Pathogen-released exosomes apart from the widely studied immunomodulatory effects are known to carry specific virulence factors, such as proteins, mRNA, and miRNA, which contribute to spread the infection. It is known that even parasitic trematodes and nematodes release exosomes as an immunomodulatory mechanism (De Toro et al., 2015). Exosomes play an important role not only in the process of infection by pathogens but also in anti-infection. Exosomes mediate infection through transferring pathogen-related molecules (pathogenic genes and proteins) or even the entire pathogens. Exosomes can be either directly infectious, alter nuclear gene expression, or mediate toxic reactions, participating in pathogen immune escape mechanisms; inhibiting immune responses by inducing immune cell apoptosis. Exosomes can play anti-infective roles by inhibiting pathogen proliferation and infection directly  inducing immune responses (Zhang et al., 2018).

Exosomes in drug delivery

The exosome-based drug delivery gained momentum after successful demonstration of nerve cell-derived exosomes for increasing immunity in cancer patients and for targeting cancer genes. Other cell types that have been used as exosome factories include stem cells, human and mouse cancer cells, etc. Exosomes from these cells were shown to deliver small RNAs for gene silencing and small drugs (e.g., doxorubicin and curcumin). The concern about safety and cancer-stimulating properties of exosomes derived from the stem cells and cancer cells are much more. Exosome-like particles and lipids derived from fruits (e.g., grapes and grapefruit) were recently examined as an alternative drug carrier. Vesicles isolated from the bovine milk are mostly used for drug delivery works. It is considered as a good exosomal source for the drug delivery purposes because of no adverse immune and inflammatory effects. The milk exosomes  represent the most useful drug-carriers that can be exploited to deliver all kinds of agents ranging from small molecule drugs to nucleic acids to proteins  (Munagala et al., 2016). Exosomes are used in packaging of drugs instead of using synthetic nanoparticles. Exosomes are promising agents for drug delivery because of low immunogenicity, innate stability, and high delivery efficiency. Peptide-conjugated exosomes loaded with curcumin as a drug has been proved as a good system for the effective drug delivery for brain ischemia (Tian et al., 2018).

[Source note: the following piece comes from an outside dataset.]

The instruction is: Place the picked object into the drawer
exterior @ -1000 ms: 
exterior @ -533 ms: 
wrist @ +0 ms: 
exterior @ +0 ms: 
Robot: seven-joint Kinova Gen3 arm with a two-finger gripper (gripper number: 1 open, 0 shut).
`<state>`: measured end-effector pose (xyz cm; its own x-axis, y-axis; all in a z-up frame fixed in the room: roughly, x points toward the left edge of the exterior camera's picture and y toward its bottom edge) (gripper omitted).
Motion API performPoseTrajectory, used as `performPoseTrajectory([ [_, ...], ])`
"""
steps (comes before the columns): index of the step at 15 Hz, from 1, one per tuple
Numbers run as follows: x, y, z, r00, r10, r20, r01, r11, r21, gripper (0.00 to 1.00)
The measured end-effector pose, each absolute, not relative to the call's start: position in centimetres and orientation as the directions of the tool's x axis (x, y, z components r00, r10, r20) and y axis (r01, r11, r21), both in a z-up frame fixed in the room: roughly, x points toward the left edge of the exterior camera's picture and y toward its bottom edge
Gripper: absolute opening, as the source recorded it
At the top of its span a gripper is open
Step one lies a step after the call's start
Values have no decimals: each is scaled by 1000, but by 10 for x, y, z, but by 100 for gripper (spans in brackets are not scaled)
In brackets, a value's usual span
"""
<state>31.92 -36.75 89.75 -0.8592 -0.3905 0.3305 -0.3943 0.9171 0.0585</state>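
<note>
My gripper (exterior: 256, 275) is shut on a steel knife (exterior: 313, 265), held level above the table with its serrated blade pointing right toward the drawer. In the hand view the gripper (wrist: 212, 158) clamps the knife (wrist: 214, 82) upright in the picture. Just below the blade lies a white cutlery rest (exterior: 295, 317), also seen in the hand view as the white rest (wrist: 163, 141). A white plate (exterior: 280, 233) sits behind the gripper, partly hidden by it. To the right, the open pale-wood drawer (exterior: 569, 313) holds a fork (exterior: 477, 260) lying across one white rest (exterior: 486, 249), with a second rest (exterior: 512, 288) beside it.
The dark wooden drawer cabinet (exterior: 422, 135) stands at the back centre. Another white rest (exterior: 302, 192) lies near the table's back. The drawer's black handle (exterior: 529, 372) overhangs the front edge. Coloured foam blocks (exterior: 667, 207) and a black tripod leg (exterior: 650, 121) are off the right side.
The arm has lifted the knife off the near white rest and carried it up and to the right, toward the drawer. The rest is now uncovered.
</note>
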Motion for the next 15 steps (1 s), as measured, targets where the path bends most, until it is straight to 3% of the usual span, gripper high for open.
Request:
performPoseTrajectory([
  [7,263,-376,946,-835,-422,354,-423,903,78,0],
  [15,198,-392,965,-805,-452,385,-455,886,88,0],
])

Exosomes in degenerative disease

Neurodegenerative diseases including Alzheimer’s disease, Parkinson’s disease, dementia with Lewy bodies or fronto-temporal dementia, show clinical and pathological overlaps and difficulty in  specific and differential diagnosis. Now a days biomarkers for each of these types of dementia have been investigated in the cerebrospinal fluid or blood (Gamez-Valero et al., 2019).

A common pathological feature of many neurodegenerative diseases including Alzheimer’s disease, Parkinson’s disease, Huntington’s disease, ALS or prion diseases, is the abnormal deposition of proteins in the brain with implicated exosome function. Increasing evidence implicates exosomes in synaptic function, exosomal transfer of proteins, mRNAs, and miRNAs plays a role in synaptopathies an important mechanism by which NPCs may propagate some of their immune modulatory functions (Janas et al., 2016).

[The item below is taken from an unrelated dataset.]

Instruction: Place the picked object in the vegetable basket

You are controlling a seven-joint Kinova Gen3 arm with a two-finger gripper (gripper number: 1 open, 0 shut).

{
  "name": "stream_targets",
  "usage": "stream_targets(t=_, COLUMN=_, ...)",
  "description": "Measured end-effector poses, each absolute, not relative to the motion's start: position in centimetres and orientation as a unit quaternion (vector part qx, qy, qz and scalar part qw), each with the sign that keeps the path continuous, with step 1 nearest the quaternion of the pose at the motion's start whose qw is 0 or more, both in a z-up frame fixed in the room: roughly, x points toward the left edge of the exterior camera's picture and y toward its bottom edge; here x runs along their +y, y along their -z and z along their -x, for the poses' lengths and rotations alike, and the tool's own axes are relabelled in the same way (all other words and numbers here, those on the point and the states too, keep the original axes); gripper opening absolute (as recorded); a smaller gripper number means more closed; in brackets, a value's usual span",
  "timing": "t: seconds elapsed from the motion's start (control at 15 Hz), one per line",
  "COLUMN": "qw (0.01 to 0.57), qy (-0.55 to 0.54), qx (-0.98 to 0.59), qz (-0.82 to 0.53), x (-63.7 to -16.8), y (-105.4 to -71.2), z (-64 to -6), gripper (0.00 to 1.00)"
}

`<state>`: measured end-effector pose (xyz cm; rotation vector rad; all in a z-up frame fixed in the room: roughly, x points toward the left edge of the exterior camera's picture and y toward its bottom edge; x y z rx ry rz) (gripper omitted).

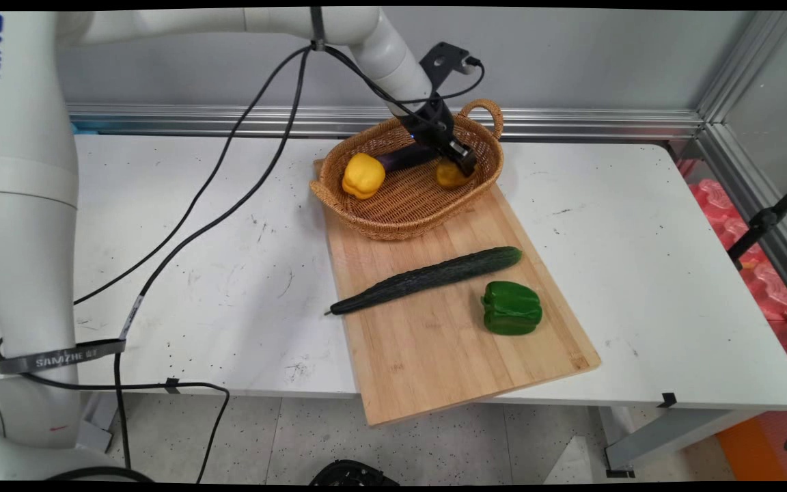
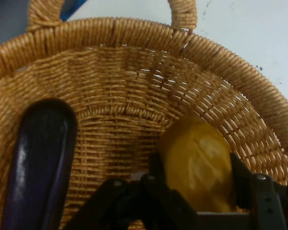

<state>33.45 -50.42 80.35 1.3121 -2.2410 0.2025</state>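
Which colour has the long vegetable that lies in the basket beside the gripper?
The eggplant is dark purple, almost black; the hand view shows it best.

— Where's my arm (image 1: 339,24)?
— Crossing the top of the frame from upper left, wrist bent down right of centre.
— And my gripper (image 1: 460,162)?
— Fingers (image 2: 156,167) parted, clasping something between them.

even, bright overhead light on the tabletop (image 1: 626,225); soft short shadows right of the basket (image 1: 393,205). no hard glare. hand view dimmer, warm, soft focus; fingers (image 2: 156,167) below the basket rim blurred dark.
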Motion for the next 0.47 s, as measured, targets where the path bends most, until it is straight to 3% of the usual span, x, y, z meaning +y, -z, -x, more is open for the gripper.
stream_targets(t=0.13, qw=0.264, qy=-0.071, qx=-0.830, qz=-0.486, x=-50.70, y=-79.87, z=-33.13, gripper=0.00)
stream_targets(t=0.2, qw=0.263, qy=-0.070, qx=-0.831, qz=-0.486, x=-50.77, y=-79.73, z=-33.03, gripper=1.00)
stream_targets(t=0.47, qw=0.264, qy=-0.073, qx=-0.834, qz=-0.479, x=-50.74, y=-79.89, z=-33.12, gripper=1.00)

Exosomes are proposed to be involved in the spread of ‘toxic’ proteins in neurodegenerative disorders. Mutated or misfolded proteins serve as template for the formation of oligomers, leading to neuronal toxicity. Removal of these accumulated proteins is thought to occur by processing them through endosomal pathway, which either leads to lysosomal degradation or incorporation into MVBs and release into the extracellular space as exosomes. This phenomenon was reported in the case of Aβ peptide in Alzheimer’s disease. Exosomal release of Aβ is likely a mechanism to remove excess intracellular Aβ Exosomes appear to be a major vehicle that shuttles amyloids out of the cell and act as seeds for plaque formation. Neuron-derived exosomes containing normal Aβ levels and neuroprotective factors may act as scavengers for synaptotoxin Aβ species, thereby mediating neuroprotection (Janas et al., 2016).

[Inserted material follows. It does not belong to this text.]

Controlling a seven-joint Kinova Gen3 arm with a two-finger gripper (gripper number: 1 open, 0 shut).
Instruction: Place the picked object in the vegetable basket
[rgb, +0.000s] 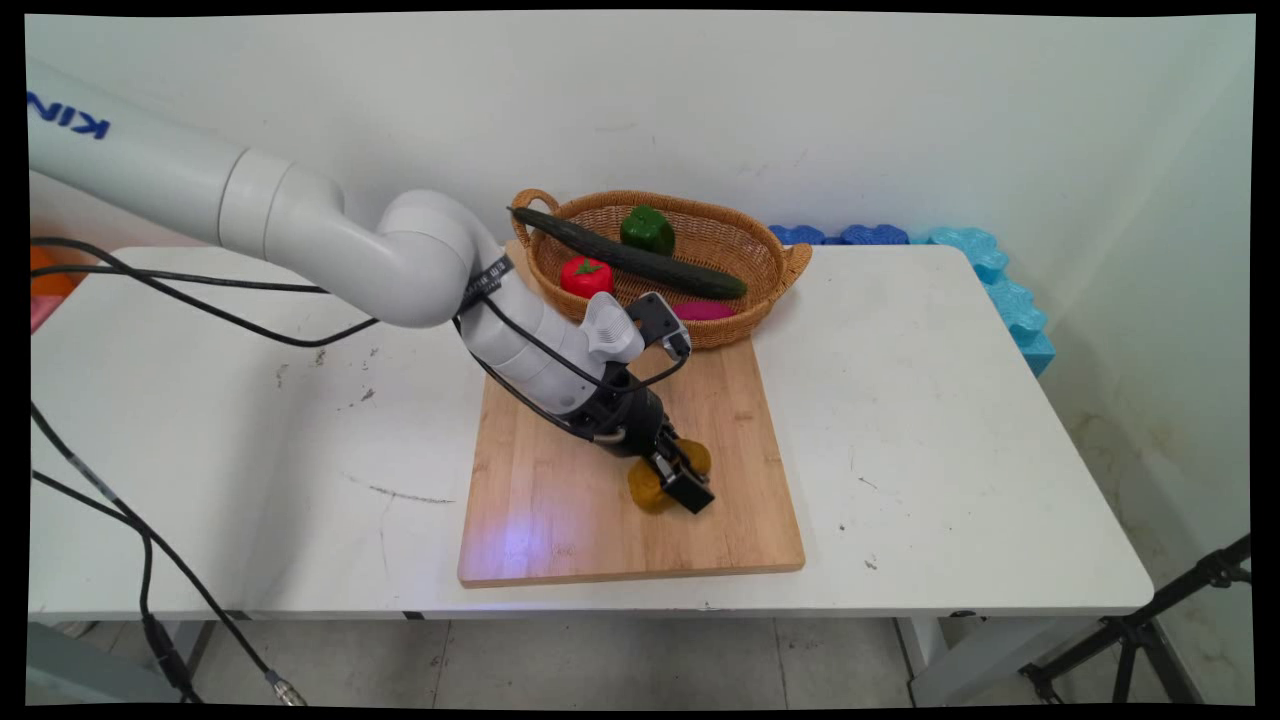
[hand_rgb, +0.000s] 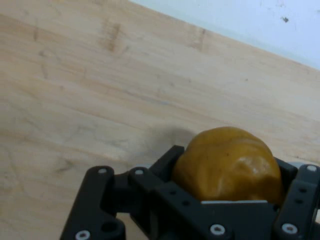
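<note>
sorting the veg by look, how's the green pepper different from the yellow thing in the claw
The green pepper lies in the wicker basket at the table's far side; the yellow-brown vegetable is down at the wooden cutting board, outside the basket. The green pepper is free of the arm, while the claw is shut on the yellow-brown vegetable. The pepper is bright green; the other is dull mustard. Both look rounded and lumpy.

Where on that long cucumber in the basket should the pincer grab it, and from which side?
Probably around the cucumber's middle, coming down from above with the fingers across its narrow width. It lies slantwise over the wicker basket, resting above the red pepper and beside the green pepper, so its top is exposed. For now the pincer is shut on a yellow-brown potato over the wooden board.
</note>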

Hamlett et al. (2018) reported neuron-derived exosomes contain elevated levels of amyloid-beta peptides and phosphorylated-Tau that could indicate a preclinical AD (Alzheimer’s disease) phase in people with DS (Dejerine-sottas disease) starting in childhood. The inhibition of exosome secretion is associated with reduced AD(Alzheimer’s disease)-like pathology in a transgenic mouse model of AD. Dinkins et al. (2014) found exosomal proteins accumulating in the plaques of AD patient brains, and able to reduce amyloid plaque load in AD brains in vivo by decreased secretion of exosomes, achieved by inhibition of nSMase2. Recently, exosomes emerged as novel biological source with increasing interest for age-related neurodegenerative disease biomarkers (D’Anca et al., 2019).

Targeted exosome – drug addiction

Cell derived exosomes have been demonstrated to be efficient carriers of small RNAs to neighbouring or distant cells as carriers for gene therapy over other artificial delivery tools. Modified exosomes expressing the neuron-specific rabies viral glycoprotein (RVG) peptide on the membrane surface to deliver opioid receptor mu (MOR) siRNA into the brain to treat morphine addiction. MOR siRNA delivered by the RVG exosomes strongly result in inhibition of morphine relapse via the down-regulation of MOR expression levels. This provides a brand new strategy to treat drug relapse and diseases of the central nervous system (Liu et al., 2015).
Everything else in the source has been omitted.